__TASK REQUIREMENTS__
Would you copy the full listing that follows without changing a thing?

__PROVIDED DATA__
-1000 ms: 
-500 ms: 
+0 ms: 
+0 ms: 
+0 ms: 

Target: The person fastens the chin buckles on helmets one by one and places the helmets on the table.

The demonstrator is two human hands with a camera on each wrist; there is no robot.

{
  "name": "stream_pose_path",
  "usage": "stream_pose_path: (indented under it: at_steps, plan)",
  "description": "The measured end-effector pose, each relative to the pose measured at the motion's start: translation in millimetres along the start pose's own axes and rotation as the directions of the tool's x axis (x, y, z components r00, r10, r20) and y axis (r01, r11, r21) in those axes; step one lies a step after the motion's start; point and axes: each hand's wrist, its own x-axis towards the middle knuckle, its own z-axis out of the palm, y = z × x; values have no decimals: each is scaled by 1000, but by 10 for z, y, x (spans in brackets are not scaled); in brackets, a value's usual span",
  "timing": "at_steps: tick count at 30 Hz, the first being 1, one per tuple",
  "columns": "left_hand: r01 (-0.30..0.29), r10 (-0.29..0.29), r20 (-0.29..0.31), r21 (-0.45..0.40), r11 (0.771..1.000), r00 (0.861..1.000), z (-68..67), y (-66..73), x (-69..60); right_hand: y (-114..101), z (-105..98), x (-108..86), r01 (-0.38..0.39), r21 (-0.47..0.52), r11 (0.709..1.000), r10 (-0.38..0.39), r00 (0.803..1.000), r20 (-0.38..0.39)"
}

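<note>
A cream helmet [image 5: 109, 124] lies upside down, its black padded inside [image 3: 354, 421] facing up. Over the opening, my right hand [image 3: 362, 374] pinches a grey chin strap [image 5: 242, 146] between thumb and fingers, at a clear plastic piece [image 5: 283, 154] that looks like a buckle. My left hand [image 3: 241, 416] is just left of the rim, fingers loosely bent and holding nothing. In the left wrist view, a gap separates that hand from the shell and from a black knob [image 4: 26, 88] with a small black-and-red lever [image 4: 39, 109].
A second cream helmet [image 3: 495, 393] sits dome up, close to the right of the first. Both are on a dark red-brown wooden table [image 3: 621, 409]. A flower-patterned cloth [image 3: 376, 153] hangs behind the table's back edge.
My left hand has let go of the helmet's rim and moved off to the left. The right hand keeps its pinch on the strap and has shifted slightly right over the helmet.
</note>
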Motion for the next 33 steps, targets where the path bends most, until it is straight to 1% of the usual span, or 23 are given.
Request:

__WRITTEN SOLUTION__
-1000 ms: 
-500 ms: 
+0 ms: 
+0 ms: 
+0 ms: 

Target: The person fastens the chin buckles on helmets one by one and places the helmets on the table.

The demonstrator is two human hands with a camera on each wrist; there is no robot.

{
  "name": "stream_pose_path",
  "usage": "stream_pose_path: (indented under it: at_steps, plan)",
  "description": "The measured end-effector pose, each relative to the pose measured at the motion's start: translation in millimetres along the start pose's own axes and rotation as the directions of the tool's x axis (x, y, z components r00, r10, r20) and y axis (r01, r11, r21) in those axes; step one lies a step after the motion's start; point and axes: each hand's wrist, its own x-axis towards the middle knuckle, its own z-axis out of the palm, y = z × x; values have no decimals: each is scaled by 1000, but by 10 for z, y, x (spans in brackets are not scaled); in brackets, a value's usual span",
  "timing": "at_steps: tick count at 30 Hz, the first being 1, one per tuple",
  "columns": "left_hand: r01 (-0.30..0.29), r10 (-0.29..0.29), r20 (-0.29..0.31), r21 (-0.45..0.40), r11 (0.771..1.000), r00 (0.861..1.000), z (-68..67), y (-66..73), x (-69..60); right_hand: y (-114..101), z (-105..98), x (-108..86), r01 (-0.38..0.39), r21 (-0.47..0.52), r11 (0.709..1.000), r10 (-0.38..0.39), r00 (0.803..1.000), r20 (-0.38..0.39)"
}

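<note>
A cream helmet [image 5: 109, 124] lies upside down, its black padded inside [image 3: 354, 421] facing up. Over the opening, my right hand [image 3: 362, 374] pinches a grey chin strap [image 5: 242, 146] between thumb and fingers, at a clear plastic piece [image 5: 283, 154] that looks like a buckle. My left hand [image 3: 241, 416] is just left of the rim, fingers loosely bent and holding nothing. In the left wrist view, a gap separates that hand from the shell and from a black knob [image 4: 26, 88] with a small black-and-red lever [image 4: 39, 109].
A second cream helmet [image 3: 495, 393] sits dome up, close to the right of the first. Both are on a dark red-brown wooden table [image 3: 621, 409]. A flower-patterned cloth [image 3: 376, 153] hangs behind the table's back edge.
My left hand has let go of the helmet's rim and moved off to the left. The right hand keeps its pinch on the strap and has shifted slightly right over the helmet.
</note>
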Motion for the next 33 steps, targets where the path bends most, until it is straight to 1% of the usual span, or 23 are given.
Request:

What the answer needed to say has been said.